**WHAT IS REQUIRED:**
For this exercise, print the listing below exactly, without its pictures.

**SOURCE MATERIAL:**

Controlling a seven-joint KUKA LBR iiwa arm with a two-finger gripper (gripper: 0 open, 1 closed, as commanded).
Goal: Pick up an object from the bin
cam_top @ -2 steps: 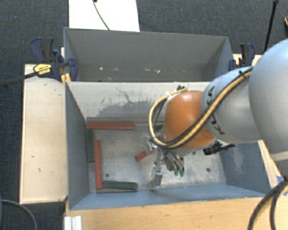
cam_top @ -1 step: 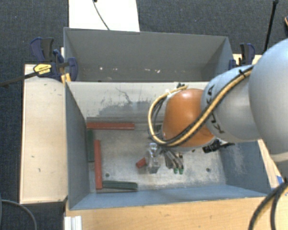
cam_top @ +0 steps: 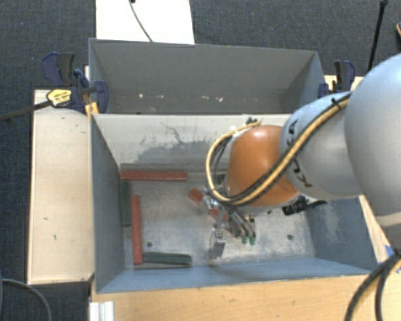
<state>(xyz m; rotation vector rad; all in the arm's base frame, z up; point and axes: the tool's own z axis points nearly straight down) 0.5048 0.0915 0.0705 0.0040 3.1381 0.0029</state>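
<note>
The arm (cam_top: 361, 146) enters from the right and reaches down into the bin (cam_top: 107, 199). Its wrist carries an orange cover (cam_top: 254, 159), with cables (cam_top: 307, 136) looped around it. Dark lettering (cam_top: 299, 172) runs along the silver link beside the cover. The cables cross it and it cannot be read in full. The gripper (cam_top: 218, 246) hangs below the cover, low over the bin floor near the middle of the front wall. Whether the gripper is apart or together cannot be told. The things nearest to it are the front green bar (cam_top: 166, 259), which lies flat along the front wall with its right end just left of the gripper, and a small red piece (cam_top: 197, 196) on the floor, just left of the wrist and partly hidden by it. Three more bars lie farther left. The back red bar (cam_top: 154, 175) lies along the foot of the back wall. The left green bar (cam_top: 125, 202) lies along the left wall. The left red bar (cam_top: 136, 229) lies just beside it and parallel to it, and its near end meets the front green bar at the front left corner. None of the bars carries readable writing.
</note>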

**ANSWER BOX:**
Controlling a seven-joint KUKA LBR iiwa arm with a two-finger gripper (gripper: 0 open, 1 closed, as commanded).
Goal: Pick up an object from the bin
cam_top @ -2 steps: 
cam_top @ -1 step: 
cam_top @ +0 steps: 
<state>(xyz m; rotation vector rad; all in the arm's base frame, z up; point and axes: the tool's own z axis points nearly straight down) 0.5048 0.0915 0.0705 0.0040 3.1381 0.0029</state>
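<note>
The arm (cam_top: 361, 146) enters from the right and reaches down into the bin (cam_top: 107, 199). Its wrist carries an orange cover (cam_top: 254, 159), with cables (cam_top: 307, 136) looped around it. Dark lettering (cam_top: 299, 172) runs along the silver link beside the cover. The cables cross it and it cannot be read in full. The gripper (cam_top: 218, 246) hangs below the cover, low over the bin floor near the middle of the front wall. Whether the gripper is apart or together cannot be told. The things nearest to it are the front green bar (cam_top: 166, 259), which lies flat along the front wall with its right end just left of the gripper, and a small red piece (cam_top: 197, 196) on the floor, just left of the wrist and partly hidden by it. Three more bars lie farther left. The back red bar (cam_top: 154, 175) lies along the foot of the back wall. The left green bar (cam_top: 125, 202) lies along the left wall. The left red bar (cam_top: 136, 229) lies just beside it and parallel to it, and its near end meets the front green bar at the front left corner. None of the bars carries readable writing.
</note>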

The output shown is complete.